The following details of the proposed preferential issue of the equity shares are disclosed in accordance with the provisions of the Act and the ICDR Regulations, as amended from time to time:
(i) The object / purpose of the preferential issue:
The proceeds of the preferential issue of Equity Shares will be used by the Company for the repayment of Working Capital Loans, to improve the capital structure of the Company and for other general corporate purposes.
(ii) The total number of shares or other securities to be issued:
The Board intends to offer, issue and allot upto22,20,000 (Twenty Two Lakhs and Twenty Thousand) fully paid-up equity shares having face value of Rs. 10/- (Rupees Ten) each at a price of Rs. 34/- (Rupees Thirty Four) including premium of Rs. 24/- (Rupees Twenty Four) per equity share calculated in accordance with Regulation 164 of the ICDR Regulations and applicable law.
(iii) The price or price band at / within which the allotment is proposed:
The issue price is Rs.34/- (Rupees Thirty Four Only) per equity share calculated in accordance with Regulation 164 of the ICDR Regulations and applicable law.

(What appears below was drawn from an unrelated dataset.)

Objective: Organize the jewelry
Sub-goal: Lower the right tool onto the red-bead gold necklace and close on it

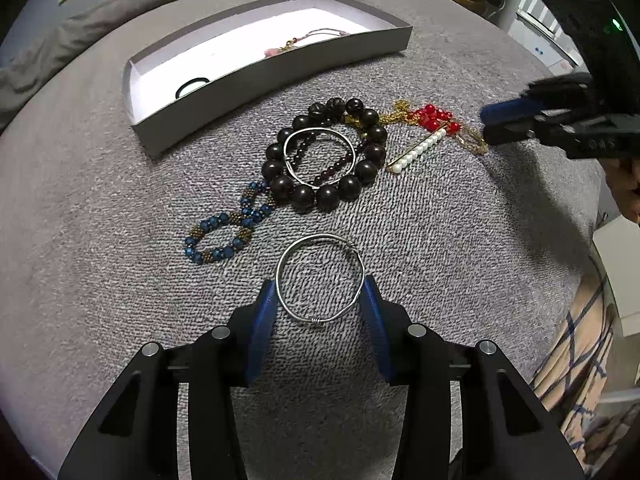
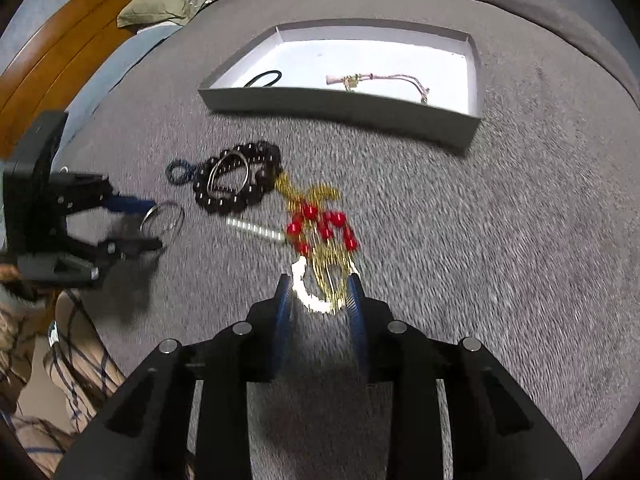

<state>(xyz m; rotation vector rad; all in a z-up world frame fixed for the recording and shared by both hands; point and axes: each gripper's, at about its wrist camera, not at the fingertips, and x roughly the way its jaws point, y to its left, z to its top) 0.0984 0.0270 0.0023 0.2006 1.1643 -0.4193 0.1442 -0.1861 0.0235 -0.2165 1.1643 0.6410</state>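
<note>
A silver wire bangle (image 1: pixel 320 280) lies on the grey cloth between the blue pads of my left gripper (image 1: pixel 320 292), whose jaws stand open, one pad at each side of it. My right gripper (image 2: pixel 318 292) is open around the end of a gold chain with red beads (image 2: pixel 322 226) and a white bead strand (image 2: pixel 306 294); it also shows in the left wrist view (image 1: pixel 486 128). A dark bead bracelet (image 1: pixel 326 152) rings a second silver bangle (image 1: pixel 318 156). A blue bead bracelet (image 1: pixel 228 228) lies beside it. The white box (image 1: pixel 256 80) holds a black ring (image 1: pixel 192 85) and a pink cord piece (image 2: pixel 376 78).
The grey cloth (image 1: pixel 120 208) covers a rounded surface that drops off at the edges. A white pearl bar (image 1: pixel 416 152) lies by the red beads. A plaid-sleeved arm (image 1: pixel 576 352) is at the right. A wooden headboard (image 2: pixel 60 52) and pillow (image 2: pixel 160 4) are behind.
</note>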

(iv) Basis on which the price has been arrived at along with report of the registered valuer:
In accordance with Regulation 164 Chapter V of SEBI ICDR Regulations, the Equity Shares to be issued and allotted on a preferential basis shall be made at a price not less than the higher of the following:
i) The average of the weekly high and low of the volume weighted average prices of the related equity shares quoted on the recognized stock exchange during twenty six weeks preceding the Relevant Date; or
ii) The average of the weekly high and low of the volume weighted average prices of the related shares quoted on a recognized stock exchange during two weeks preceding the Relevant Date.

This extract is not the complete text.